Acrescente-se às desconfianças existentes o temor de que, por trás dessa Reforma Tributária, se esconde o objetivo central do arcabouço fiscal – que é o de, por meio de um espetacular aumento da arrecadação, reduzir em 0,5% o déficit orçamentário deste ano, zerar esse déficit no exercício de 2024 e obter um superávit de 0,5% em 2025 e de 1% em 2026. Esse aumento da receita é estimado em R$ 150 bilhões.

Como acontece com todas as leis que o Parlamento brasileiro aprova, a da Reforma Tributária também deverá ser mais uma daquelas que fazem a festa dos escritórios de advocacia, ou seja, haverá – como sempre houve – pareceres jurídicos para todos os gostos, conduzindo o processo à decisão dos tribunais superiores. 

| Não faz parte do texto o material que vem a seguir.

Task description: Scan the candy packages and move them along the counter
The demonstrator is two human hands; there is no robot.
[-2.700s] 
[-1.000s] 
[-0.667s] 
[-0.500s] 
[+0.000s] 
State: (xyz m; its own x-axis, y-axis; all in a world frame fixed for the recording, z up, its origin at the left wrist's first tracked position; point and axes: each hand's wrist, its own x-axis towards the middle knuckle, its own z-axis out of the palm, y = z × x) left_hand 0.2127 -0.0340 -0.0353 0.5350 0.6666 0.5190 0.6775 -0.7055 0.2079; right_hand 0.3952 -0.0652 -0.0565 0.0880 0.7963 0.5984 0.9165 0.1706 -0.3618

Ou seja, tudo continuará sendo como sempre foi – uma mixórdia. Mas devemos dar tempo ao tempo, pois, afinal, o tempo é o senhor da razão, como ensina Marcel Proust, repetido por Ulisses Guimarães.

Lula e seu ministro da Fazenda estão felizes com o texto da Reforma Tributária. Tarcísio de Freitas, governador de São Paulo, também. 

A alegria de Lula levanta a suspeita de que será o cofre do Tesouro Nacional o seu grande beneficiado. A de Tarcísio de Feritas, líder do estado que produz 40% da riqueza nacional, é reveladora de que sua receita não sofrerá prejuízo, mas será muito incrementada. Se isto se tornará verdade, o tempo dirá, também. 

Há um setor que sai ganhando com a reforma – a indústria, que manteve isenções e incentivos fiscais, como os da Zona Franca de Manaus. Assim, não foi sem razão todo o esforço do comando da CNI e da Fiesp a favor da aprovação da proposta.
 
A agropecuária parece haver entrado numa zona cinzenta que as leis complementares definirão, ou não. Ontem à noite, a Frente Parlamentar do Agronegócio (FPA) publicou nota, garantindo que as reivindicações dos agropecuaristas foram atendidas, razão por que todo o grupo votou a favor da reforma.

Por sua vez, o setor de serviço, intensivamente empregador de mão de obra, teme que a Reforma Tributária lhe encaminhe a fatura dessa novidade. Isto quer dizer que o setor de serviços – dentistas, restaurantes, médicos e muito mais – terá sua carga tributária, que hoje é baixa, muito elevada, de acordo com as opiniões dos especialistas.

Consultas médicas e planos de saúde, que já são caros, tornar-se-ão caríssimos. Mas só a partir de 2026.

A aprovação da Reforma Tributária deixou sequelas. Por exemplo: foram quase rompidas as relações do ex-presidente Jair Bolsonaro com seu ex-ministro da Infraestrutura Tarcísio de Freitas, hoje governador de São Paulo e uma nova liderança da política brasileira. 

Tarcísio foi vaiado por bolsonaristas que testemunharam sua reunião com o ex-presidente.